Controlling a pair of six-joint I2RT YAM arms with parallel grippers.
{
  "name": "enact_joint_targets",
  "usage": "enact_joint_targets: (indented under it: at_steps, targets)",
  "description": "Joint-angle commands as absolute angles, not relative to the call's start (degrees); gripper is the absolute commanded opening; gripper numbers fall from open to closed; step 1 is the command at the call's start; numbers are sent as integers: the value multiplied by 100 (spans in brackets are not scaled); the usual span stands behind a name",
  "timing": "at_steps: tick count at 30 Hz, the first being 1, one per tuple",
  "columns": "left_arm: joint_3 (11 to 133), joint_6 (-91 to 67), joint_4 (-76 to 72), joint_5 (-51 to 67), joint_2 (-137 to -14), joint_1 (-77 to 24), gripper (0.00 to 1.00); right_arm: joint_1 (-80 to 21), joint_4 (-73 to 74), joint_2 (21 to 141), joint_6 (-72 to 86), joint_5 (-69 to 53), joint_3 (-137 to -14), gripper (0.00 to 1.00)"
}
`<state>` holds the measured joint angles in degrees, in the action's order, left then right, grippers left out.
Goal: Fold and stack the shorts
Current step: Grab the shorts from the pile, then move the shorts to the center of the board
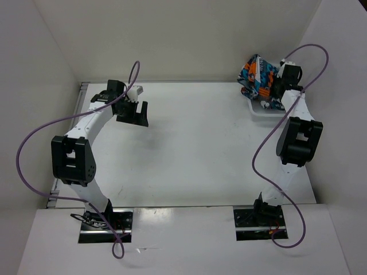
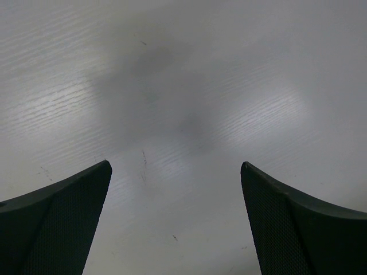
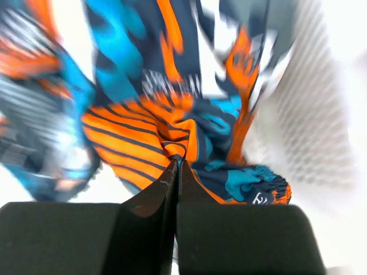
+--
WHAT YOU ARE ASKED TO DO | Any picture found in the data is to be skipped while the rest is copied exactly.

WRITTEN ANSWER |
Controlling a pair of six-joint I2RT YAM arms with parallel grippers.
{
  "name": "enact_joint_targets",
  "usage": "enact_joint_targets: (indented under it: at_steps, targets)",
  "description": "Joint-angle commands as absolute angles, not relative to the call's start (degrees); gripper is the absolute commanded opening; gripper numbers fall from open to closed; step 1 is the command at the call's start; numbers are sent as integers: the value multiplied by 100 (spans in brackets are not scaled); the usual span stands behind a name",
  "timing": "at_steps: tick count at 30 Hz, the first being 1, one per tuple",
  "columns": "left_arm: joint_3 (11 to 133), joint_6 (-91 to 67), joint_4 (-76 to 72), joint_5 (-51 to 67), joint_2 (-137 to -14), joint_1 (-77 to 24), gripper (0.00 to 1.00); right_arm: joint_1 (-80 to 21), joint_4 (-73 to 74), joint_2 (21 to 141), joint_6 (-72 to 86), joint_5 (-69 to 53), joint_3 (-137 to -14), gripper (0.00 to 1.00)"
}
`<state>` holds the measured joint angles in degrees, in the action's order, left then right, grippers left out.
Goal: Fold and stack the shorts
Current step: Grab the shorts from the pile, then move the shorts to the center of the board

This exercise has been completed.